* [Recorded data]:

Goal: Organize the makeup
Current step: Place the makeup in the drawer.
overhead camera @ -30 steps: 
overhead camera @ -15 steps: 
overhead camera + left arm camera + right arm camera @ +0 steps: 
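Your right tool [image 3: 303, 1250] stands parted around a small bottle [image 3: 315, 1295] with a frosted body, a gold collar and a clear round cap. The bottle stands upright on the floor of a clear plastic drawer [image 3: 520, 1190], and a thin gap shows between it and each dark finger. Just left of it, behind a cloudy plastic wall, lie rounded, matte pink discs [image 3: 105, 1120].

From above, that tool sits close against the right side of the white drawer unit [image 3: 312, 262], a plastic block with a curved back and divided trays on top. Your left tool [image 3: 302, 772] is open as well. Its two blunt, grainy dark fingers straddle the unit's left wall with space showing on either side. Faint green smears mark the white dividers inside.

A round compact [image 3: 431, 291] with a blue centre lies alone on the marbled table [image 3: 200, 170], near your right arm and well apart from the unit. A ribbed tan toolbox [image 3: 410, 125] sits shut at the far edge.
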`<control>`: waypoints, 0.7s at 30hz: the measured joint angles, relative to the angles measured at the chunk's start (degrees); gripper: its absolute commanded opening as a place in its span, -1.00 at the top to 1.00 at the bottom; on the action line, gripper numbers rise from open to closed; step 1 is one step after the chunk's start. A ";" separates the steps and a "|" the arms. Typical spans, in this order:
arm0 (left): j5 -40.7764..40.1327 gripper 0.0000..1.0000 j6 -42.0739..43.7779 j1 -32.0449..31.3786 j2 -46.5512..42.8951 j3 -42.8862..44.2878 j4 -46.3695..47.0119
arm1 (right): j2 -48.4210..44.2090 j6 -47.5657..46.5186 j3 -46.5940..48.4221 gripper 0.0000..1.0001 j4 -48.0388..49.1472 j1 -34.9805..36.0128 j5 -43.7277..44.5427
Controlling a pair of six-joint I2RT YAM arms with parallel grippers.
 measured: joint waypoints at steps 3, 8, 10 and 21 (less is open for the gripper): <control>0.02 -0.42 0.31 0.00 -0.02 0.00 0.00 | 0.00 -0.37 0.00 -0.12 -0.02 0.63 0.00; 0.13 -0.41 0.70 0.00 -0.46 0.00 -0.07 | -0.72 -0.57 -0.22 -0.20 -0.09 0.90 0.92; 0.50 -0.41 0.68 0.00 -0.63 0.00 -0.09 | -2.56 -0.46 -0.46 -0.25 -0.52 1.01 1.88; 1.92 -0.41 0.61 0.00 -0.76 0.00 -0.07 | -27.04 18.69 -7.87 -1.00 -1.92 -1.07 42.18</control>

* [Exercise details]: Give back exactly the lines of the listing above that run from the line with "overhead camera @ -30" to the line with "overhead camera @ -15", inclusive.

* [Exercise answer]:
overhead camera @ -30 steps: 
overhead camera @ -15 steps: 

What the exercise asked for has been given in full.